For Beatty, telling Buck’s story and reimagining the character was incredibly satisfying – to the point of it being a personal milestone. “As I’ve said both here and in previous interviews, Buck is such an important part of science fiction that I came to the project with great expectations on all fronts,” Beatty said. “We wouldn’t have Han Solo or ‘Farscape’s’ John Crichton or James T. Kirk without a literal trailblazing character like Buck. For me, having a chance to write him and ‘discovering’ a voice for the character that felt true and new at the same time was both challenging and exciting as a writer. In my career to date, I’ve written Batman, Buck Rogers, and now The Phantom, three of comics’ and science fiction’s original and most influential characters. I consider that a personal milestone.”
“For me, the joy of writing is always more about the journey than the destination. I like the fact that sitting down with Buck is always an exercise in discovery, both for him and me,” Beatty continued. “When it’s all said and done, which I hope isn’t for a long, long time, I think I’ll have more perspective. Right now, I think I’m happiest with Buck’s perspective and self-reflection… and the fact that-as you’ll see if you read the entire initial twelve-issue cycle-that Buck may have left the 21st century, but it hasn’t forgotten about him. The last page of issue #12 encapsulates everything a ‘Season Ender’ should: A loose thread is tied up and the lives of the characters are changed forever with a jaw-dropping moment.”
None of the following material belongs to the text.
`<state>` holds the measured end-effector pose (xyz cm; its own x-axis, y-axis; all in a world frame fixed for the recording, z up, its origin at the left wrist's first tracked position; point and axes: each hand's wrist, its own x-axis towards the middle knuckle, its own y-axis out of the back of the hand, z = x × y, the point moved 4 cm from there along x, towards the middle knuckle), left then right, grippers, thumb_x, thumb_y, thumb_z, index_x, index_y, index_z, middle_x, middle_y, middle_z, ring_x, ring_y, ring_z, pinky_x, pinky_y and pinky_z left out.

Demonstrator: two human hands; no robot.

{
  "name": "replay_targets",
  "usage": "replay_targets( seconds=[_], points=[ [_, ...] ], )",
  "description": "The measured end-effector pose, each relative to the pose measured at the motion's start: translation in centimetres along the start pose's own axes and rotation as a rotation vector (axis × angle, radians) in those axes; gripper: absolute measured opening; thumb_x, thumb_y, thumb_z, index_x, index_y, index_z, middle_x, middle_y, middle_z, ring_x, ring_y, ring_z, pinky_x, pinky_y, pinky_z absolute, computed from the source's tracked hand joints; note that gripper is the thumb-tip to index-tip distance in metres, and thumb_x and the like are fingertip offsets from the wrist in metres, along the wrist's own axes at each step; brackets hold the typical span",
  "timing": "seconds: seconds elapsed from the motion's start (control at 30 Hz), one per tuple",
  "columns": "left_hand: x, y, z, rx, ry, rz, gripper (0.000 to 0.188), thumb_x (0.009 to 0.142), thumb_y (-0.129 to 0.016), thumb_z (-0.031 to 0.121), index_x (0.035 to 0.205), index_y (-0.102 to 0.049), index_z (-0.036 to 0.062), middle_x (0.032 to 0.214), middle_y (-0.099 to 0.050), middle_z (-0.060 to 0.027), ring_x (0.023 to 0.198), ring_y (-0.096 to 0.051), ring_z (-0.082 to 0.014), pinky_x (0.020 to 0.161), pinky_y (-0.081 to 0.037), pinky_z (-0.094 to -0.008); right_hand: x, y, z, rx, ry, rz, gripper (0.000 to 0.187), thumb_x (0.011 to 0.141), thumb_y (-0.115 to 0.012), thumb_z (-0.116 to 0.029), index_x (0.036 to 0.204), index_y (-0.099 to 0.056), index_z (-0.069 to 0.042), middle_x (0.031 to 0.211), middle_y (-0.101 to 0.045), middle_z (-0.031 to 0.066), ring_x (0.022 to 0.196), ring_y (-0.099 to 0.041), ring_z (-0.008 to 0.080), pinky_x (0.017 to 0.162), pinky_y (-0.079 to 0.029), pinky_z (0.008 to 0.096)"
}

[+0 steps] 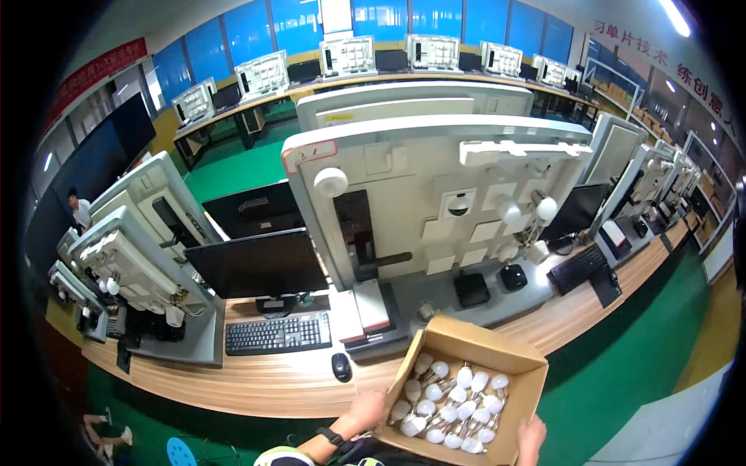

But for Beatty, the most exciting aspect of recrafting and reimagining the world of Buck Rogers could be boiled down to one thing… “Hello! They live in the future,” he said. “Buck originally debuted nine months before the Stock Market Crash of 1929. Before almost the entire Earth was torn asunder by World War II. Yet there was optimism that the Future would somehow be better. Sure, there would still be conflicts, but the human spirit would endure. I’ve been writing Buck through this generation’s own economic meltdown and uncertainty, the lingering fear of terrorism, and wars on two fronts. But like Buck, I still think tomorrow will be brighter… as long as there are jet packs and ray-guns. What’s appealing to me about these characters is that Buck lives for tomorrow, while his new friends and foes in the future consider it simply the now. Plus, it’s a fun intellectual exercise to postulate how things change and how things stay the same 500 years later.”
Even with Issue #12 heralding the end of Buck Rogers for the moment, Beatty isn’t done with the Buck Rogers universe just yet. Both the Wilma Deering miniseries releasing from Dynamite and Beatty’s desire to pick up again with Buck Rogers in the future are two very big points for the possibility of the series continuing. “Oh, I’m not done yet! If anything, I’m only sorry that ‘Season One’ didn’t have more Ardala, but we’ll see more of her in ‘Moonfall,’ the arc running in issues #11 and #12.”
“Endings are always hard,” Beatty continued. “But as I’ve said, there’s more to tell. And I’d be hard-pressed to chronicle ‘The Last Buck Rogers’ story just yet. Except for our ‘Zero Issue,’ ‘The Life and Death of Buck Rogers.’ Buck’s adventures have just started.”